Arts

Lauren Hough Loses Lambda Prize Nomination After a Twitter Feud

Last month, Lauren Hough, a first-time author, received good news from an editor at her publishing house: Her essay collection “Leaving Isn’t The Hardest Thing,” published last year, was set to be nominated for a Lambda Literary Award in the category of lesbian memoir.

The nomination seemed a capstone to a remarkable debut, which won critical acclaim and spent two weeks on The New York Times’s best-seller list. The book, described by its publisher as interrogating “our notions of ecstasy, queerness, and what it means to live freely,” drew heavily on Hough’s life experiences, including as a lesbian in the Air Force during the “don’t ask, don’t tell” era. A reviewer for NPR likened her skill at portraiture to that of “one of those cartoonists who can sketch out four lines and suddenly you see your face in them.”

But Hough said in an interview Monday that an editor had recently informed her that the nomination had been pulled, following a social media dust-up in which Hough had defended, at times heatedly, a forthcoming novel by the author Sandra Newman, a friend of hers, from criticism that it was transphobic.

Credit…“Leaving Isn’t The Hardest Thing,” her essay collection, has won critical acclaim.

The novel, “The Men,” which is set to be published in June, describes a scenario in which “all people with a Y chromosome mysteriously disappear from the face of the earth,” according to Newman’s publisher. Hough, who said she had read “The Men,” wrote on Substack that she had told the critics “to read the book before condemning it.”

Lambda Literary, which for more than 30 years has administered the Lammys, confirmed that Hough had been removed from contention for the award.

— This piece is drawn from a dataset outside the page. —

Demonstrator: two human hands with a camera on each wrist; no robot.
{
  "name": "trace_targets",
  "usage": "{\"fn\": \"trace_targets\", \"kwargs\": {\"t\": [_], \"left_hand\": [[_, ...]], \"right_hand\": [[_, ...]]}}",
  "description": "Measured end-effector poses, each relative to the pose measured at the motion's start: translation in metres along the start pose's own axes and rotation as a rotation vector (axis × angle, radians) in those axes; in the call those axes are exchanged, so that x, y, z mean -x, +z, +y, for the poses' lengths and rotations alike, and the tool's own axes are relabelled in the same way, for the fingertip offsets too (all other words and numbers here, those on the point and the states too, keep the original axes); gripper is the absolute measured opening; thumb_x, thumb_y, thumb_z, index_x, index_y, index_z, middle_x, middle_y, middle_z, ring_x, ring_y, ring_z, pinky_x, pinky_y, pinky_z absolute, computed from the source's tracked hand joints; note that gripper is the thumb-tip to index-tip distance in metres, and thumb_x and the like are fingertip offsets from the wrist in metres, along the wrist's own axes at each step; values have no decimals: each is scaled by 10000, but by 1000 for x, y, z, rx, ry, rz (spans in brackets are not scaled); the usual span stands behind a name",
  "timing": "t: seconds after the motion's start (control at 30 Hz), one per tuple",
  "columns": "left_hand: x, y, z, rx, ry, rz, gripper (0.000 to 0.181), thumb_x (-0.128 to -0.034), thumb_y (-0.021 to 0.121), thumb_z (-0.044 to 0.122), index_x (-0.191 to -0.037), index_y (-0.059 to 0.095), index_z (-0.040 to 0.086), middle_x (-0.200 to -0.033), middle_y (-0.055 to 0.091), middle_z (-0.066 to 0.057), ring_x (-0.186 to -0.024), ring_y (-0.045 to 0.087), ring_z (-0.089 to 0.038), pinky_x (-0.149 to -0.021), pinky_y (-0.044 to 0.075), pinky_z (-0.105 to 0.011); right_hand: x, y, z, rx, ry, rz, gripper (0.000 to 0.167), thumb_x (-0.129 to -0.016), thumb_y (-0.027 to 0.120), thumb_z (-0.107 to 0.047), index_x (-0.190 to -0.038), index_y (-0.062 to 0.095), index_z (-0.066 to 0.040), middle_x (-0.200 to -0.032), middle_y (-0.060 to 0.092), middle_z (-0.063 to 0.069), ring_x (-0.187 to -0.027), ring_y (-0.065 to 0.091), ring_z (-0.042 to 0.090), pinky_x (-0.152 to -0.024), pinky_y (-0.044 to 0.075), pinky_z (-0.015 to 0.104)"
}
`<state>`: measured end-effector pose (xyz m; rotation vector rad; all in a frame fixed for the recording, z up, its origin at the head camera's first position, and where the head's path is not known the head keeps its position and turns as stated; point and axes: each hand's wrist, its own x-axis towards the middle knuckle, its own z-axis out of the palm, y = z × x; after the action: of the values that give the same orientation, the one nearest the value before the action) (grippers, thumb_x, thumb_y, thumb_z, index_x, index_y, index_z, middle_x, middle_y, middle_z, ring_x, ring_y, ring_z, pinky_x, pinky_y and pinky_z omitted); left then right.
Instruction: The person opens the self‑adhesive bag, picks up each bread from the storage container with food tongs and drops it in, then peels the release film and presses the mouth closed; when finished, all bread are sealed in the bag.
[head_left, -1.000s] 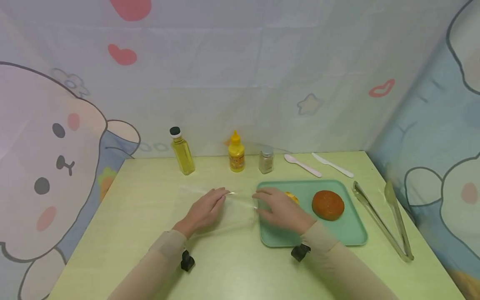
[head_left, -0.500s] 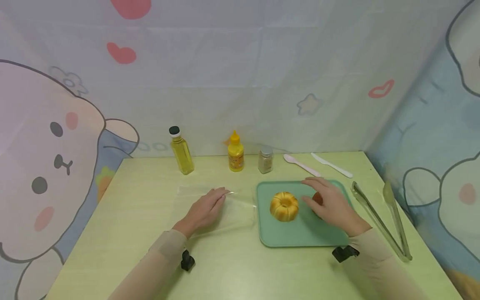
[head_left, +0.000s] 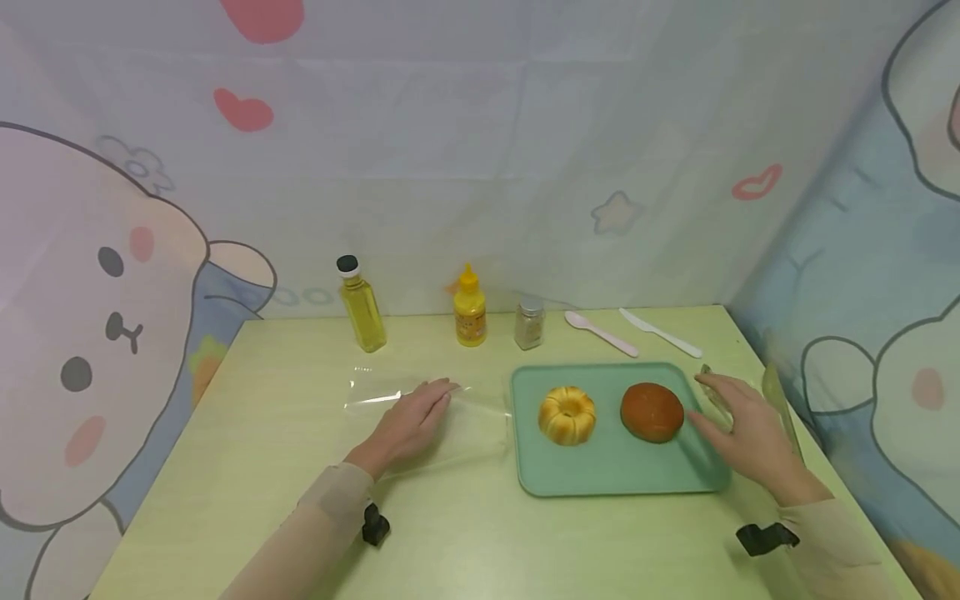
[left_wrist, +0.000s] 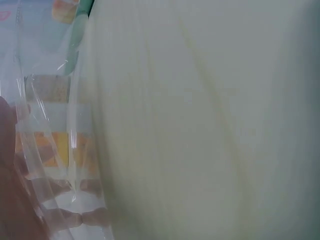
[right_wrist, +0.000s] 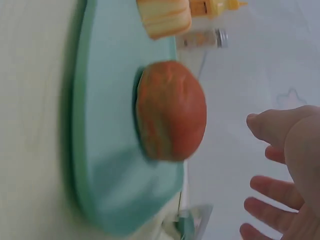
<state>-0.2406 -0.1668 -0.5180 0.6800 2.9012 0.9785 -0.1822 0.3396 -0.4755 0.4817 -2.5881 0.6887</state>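
Observation:
My left hand [head_left: 412, 421] holds a clear plastic bag [head_left: 480, 425] on the left-middle of the table. In the left wrist view the bag [left_wrist: 74, 130] stands up in folds, with fingers seen through the film. Right of the green tray [head_left: 622, 475], my right hand [head_left: 750, 429] hovers with fingers spread, holding nothing. Beneath and beyond it lie metal tongs [head_left: 780, 408], mostly covered by the hand and sleeve. A brown round bun [head_left: 652, 412] and a yellow ring-shaped bread [head_left: 567, 416] sit apart on the tray.
Along the back edge stand an oil bottle [head_left: 363, 315], a yellow squeeze bottle [head_left: 470, 317] and a small shaker jar [head_left: 529, 325]. A pink spoon [head_left: 603, 335] and a white plastic knife [head_left: 663, 333] lie to their right. A printed cloth [head_left: 450, 167] hangs behind the table.
My right hand has left the bag's right side, crossed over the tray and both breads, and come to the tongs on the right. My left hand has stayed at the bag.

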Motion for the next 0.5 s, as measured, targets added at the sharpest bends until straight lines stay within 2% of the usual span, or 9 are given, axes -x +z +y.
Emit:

“In a series of now-deleted tweets, Lauren Hough exhibited what we believed to be a troubling hostility toward transgender critics and trans-allies and used her substantial platform — due in part to her excellent book — to harmfully engage with readers and critics,” Cleopatra Acquaye and Maxwell Scales, Lambda Literary’s interim co-executive directors, said in a joint statement Monday. “As an L.G.B.T.Q. organization, we cannot knowingly reward individuals who exhibit disdain and disrespect for the autonomy of an entire segment of the community we have committed ourselves to supporting.”

Hough said Monday that she could not recall whether she had deleted any tweets, and denied that any of her tweets had been transphobic. Lambda did not provide examples of the posts they were most critical of. The Times has not reviewed any deleted tweets.

In a text message Hough argued that Lambda Literary was attempting to regulate the discourse around L.G.B.T.Q. literature. “The strength of Lambda Literary, and the L.G.B.T.Q. movement at large, was in convincing people to look beyond the cover, read beyond the title, even if that title includes the words ‘Y-chromosome’ — we asked them to read the book,” she said.

She added: “I expected more from Lambda than character assassination by vague accusation based on Twitter rumors, for telling people — not one group, but people — to read the book.”

Acquaye and Scales said in a joint interview that an independent judging panel and Lambda Literary had both contributed to the decision to withdraw the book from contention, and said that the organization had not taken a position on “The Men.”

As a result of Hough’s posts, Scales said in the interview, “many trans folks felt like they couldn’t, they were not allowed to be in these conversations.” Acquaye said that the posts “did not uplift other queer people and these voices.”

In her Substack newsletter, Hough said that she had discussed “The Men” with Newman, including “how to make the book recognize the reality of transgender people.”

“Other books that started from this premise — all the men disappear — have erased the existence of trans people, and it was important to her not to do that, to be as sensitive as possible,” Hough wrote. “So when I saw people assuming that simple idea was the entirety of the plot, I told them to read the book before assuming the worst.”

For this, she wrote, she was labeled a TERF, or trans-exclusionary radical feminist — something she denied.

(Previous books with similar, gender-eliminating or -separating scenarios “were written before there was much attention on anything beyond a gender binary,” said Brian Attebery, an English professor at Idaho State University who has written about gender in science fiction.)

Hough lamented that Twitter users had so harshly criticized a book they had not read.

“They call it ‘call-out culture,’” she wrote on Substack, “because bullying is wrong, unless your target is someone you don’t like, for social justice reasons, of course.”

In an email Monday, Newman declined to comment on her forthcoming book but confirmed Hough’s account of their friendship. “She’s also a person of great integrity and decency,” added Newman. “And she’s an amazing writer whose book deserves all the awards.”